The current debt portfolio is composed of Sh6.33 trillion in domestic loans and Sh5.5 trillion in external borrowing. President Ruto, sworn in on September 13, 2022 after the August 9 general election, pledged to implement fiscal consolidation measures to restore debt stability in an economy weakened by drought, floods, and the Covid-19 pandemic.

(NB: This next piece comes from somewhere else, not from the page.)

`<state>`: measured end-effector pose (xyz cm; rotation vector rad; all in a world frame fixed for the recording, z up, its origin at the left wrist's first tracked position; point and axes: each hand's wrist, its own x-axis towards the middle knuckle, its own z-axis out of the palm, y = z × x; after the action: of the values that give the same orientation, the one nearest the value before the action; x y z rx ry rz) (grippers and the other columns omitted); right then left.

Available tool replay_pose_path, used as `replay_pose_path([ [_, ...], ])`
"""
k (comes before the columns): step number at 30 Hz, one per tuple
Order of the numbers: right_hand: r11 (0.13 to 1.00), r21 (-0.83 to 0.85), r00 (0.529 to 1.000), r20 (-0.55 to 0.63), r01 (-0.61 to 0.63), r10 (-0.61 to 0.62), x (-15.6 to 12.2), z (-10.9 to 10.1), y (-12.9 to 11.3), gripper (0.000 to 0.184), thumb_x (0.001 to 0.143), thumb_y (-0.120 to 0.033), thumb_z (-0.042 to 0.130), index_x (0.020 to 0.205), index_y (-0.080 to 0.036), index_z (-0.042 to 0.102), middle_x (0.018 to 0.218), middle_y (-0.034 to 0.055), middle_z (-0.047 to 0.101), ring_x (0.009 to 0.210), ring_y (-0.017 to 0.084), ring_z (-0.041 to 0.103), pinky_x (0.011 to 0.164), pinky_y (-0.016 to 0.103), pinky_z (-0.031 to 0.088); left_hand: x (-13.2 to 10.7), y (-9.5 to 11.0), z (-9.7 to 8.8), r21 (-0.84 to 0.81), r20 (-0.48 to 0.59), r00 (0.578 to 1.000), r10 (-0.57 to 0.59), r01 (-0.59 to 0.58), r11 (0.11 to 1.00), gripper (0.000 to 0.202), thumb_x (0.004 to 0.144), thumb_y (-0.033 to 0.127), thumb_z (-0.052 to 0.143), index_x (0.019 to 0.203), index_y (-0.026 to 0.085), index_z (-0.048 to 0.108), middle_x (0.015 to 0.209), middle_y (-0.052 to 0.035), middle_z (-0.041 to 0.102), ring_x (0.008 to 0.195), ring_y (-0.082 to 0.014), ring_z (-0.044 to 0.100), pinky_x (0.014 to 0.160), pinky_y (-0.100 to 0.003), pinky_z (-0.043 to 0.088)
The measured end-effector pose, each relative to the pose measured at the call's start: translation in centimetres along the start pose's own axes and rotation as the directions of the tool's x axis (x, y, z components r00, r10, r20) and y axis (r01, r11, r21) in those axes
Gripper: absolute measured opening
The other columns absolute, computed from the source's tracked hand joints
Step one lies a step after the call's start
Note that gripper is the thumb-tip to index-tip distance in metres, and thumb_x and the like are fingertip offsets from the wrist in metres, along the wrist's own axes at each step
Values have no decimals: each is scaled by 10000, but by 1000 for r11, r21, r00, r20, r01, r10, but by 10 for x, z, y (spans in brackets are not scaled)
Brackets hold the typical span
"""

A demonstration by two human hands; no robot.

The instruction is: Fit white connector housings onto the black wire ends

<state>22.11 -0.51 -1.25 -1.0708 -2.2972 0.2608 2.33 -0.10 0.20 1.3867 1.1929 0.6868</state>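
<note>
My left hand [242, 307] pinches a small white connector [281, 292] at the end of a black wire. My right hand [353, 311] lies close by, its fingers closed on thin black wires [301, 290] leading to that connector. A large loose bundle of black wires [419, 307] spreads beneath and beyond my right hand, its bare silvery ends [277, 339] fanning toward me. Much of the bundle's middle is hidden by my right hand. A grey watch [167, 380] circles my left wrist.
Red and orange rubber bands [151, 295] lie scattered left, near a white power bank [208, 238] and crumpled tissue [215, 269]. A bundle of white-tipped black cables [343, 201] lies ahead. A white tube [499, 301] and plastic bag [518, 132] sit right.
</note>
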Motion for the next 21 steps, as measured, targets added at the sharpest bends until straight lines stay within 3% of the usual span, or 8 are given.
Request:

In 2020/21, the national debt stood at Sh7.7 trillion before rising by Sh1.1 trillion in the 2021/22 financial year.
Interest burden exposes economic strain
In the 2020/21 fiscal cycle, foreign debt made up a larger share, estimated at Sh3.999 trillion compared to Sh3.7 trillion in domestic liabilities. The fiscal discipline President Ruto promised was expected to curb excessive borrowing and reduce the debt-to-GDP ratio, which currently stands at 69 per cent, according to CBK data. In October 2023, Parliament amended the Public Finance Management (PFM) Act, replacing the Sh10 trillion debt ceiling with a 55 per cent debt-to-GDP threshold in Net Present Value (NPV) terms.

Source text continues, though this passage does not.